> _Directions for this task_: Starting at the line below holding "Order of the" and stopping at the line holding "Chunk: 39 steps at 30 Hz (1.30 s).", print every line exactly, both ends included, and leave the rest out.

> _Collected material_:
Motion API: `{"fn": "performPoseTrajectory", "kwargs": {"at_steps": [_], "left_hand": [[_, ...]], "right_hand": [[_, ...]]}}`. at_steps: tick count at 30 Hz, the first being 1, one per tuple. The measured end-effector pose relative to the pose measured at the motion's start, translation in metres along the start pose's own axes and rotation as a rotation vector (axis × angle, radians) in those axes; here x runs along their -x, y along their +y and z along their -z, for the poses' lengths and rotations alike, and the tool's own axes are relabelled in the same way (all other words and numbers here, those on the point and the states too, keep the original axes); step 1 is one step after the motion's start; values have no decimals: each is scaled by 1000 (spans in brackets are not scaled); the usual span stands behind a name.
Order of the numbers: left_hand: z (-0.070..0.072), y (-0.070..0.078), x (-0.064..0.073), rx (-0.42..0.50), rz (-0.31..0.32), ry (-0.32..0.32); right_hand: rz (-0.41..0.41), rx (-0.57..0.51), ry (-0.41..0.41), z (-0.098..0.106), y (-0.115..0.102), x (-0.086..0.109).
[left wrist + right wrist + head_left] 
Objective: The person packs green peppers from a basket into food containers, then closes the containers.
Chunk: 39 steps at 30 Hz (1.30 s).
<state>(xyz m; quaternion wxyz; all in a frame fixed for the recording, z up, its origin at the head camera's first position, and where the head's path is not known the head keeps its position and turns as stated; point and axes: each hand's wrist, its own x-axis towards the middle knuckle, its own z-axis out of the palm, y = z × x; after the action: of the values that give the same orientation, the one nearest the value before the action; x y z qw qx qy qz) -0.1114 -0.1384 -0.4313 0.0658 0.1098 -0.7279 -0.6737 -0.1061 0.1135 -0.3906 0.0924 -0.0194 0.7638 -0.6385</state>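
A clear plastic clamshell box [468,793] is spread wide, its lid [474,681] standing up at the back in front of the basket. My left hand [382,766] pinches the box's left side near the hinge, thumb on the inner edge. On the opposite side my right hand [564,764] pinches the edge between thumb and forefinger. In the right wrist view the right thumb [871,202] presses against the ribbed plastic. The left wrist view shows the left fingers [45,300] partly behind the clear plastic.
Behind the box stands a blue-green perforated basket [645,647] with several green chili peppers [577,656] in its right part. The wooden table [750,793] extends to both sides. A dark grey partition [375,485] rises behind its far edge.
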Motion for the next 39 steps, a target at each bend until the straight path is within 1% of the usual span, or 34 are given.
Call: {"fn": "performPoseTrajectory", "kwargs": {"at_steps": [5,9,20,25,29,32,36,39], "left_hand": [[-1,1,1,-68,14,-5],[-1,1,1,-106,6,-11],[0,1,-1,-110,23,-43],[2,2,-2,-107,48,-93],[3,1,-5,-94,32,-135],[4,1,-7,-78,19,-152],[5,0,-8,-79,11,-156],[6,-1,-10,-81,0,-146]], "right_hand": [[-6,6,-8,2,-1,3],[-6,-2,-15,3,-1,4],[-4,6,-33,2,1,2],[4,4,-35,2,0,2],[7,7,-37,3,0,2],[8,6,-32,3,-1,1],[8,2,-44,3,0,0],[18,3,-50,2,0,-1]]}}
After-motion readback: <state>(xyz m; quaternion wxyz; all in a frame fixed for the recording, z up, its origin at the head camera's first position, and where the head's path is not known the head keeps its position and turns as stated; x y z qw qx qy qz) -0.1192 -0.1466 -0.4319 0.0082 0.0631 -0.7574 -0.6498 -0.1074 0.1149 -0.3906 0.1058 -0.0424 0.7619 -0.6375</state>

> _Task solution_:
Order of the numbers: left_hand: z (-0.070..0.072), y (-0.070..0.078), x (-0.064..0.073), rx (-0.42..0.50), rz (-0.31..0.32), ry (-0.32..0.32); right_hand: rz (-0.41..0.41), rx (-0.57..0.51), ry (-0.41..0.41), z (-0.098..0.106), y (-0.115..0.102), x (-0.086..0.109).
[left wrist + right wrist + head_left] 
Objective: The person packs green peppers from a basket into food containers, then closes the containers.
Chunk: 39 steps at 30 Hz (1.30 s).

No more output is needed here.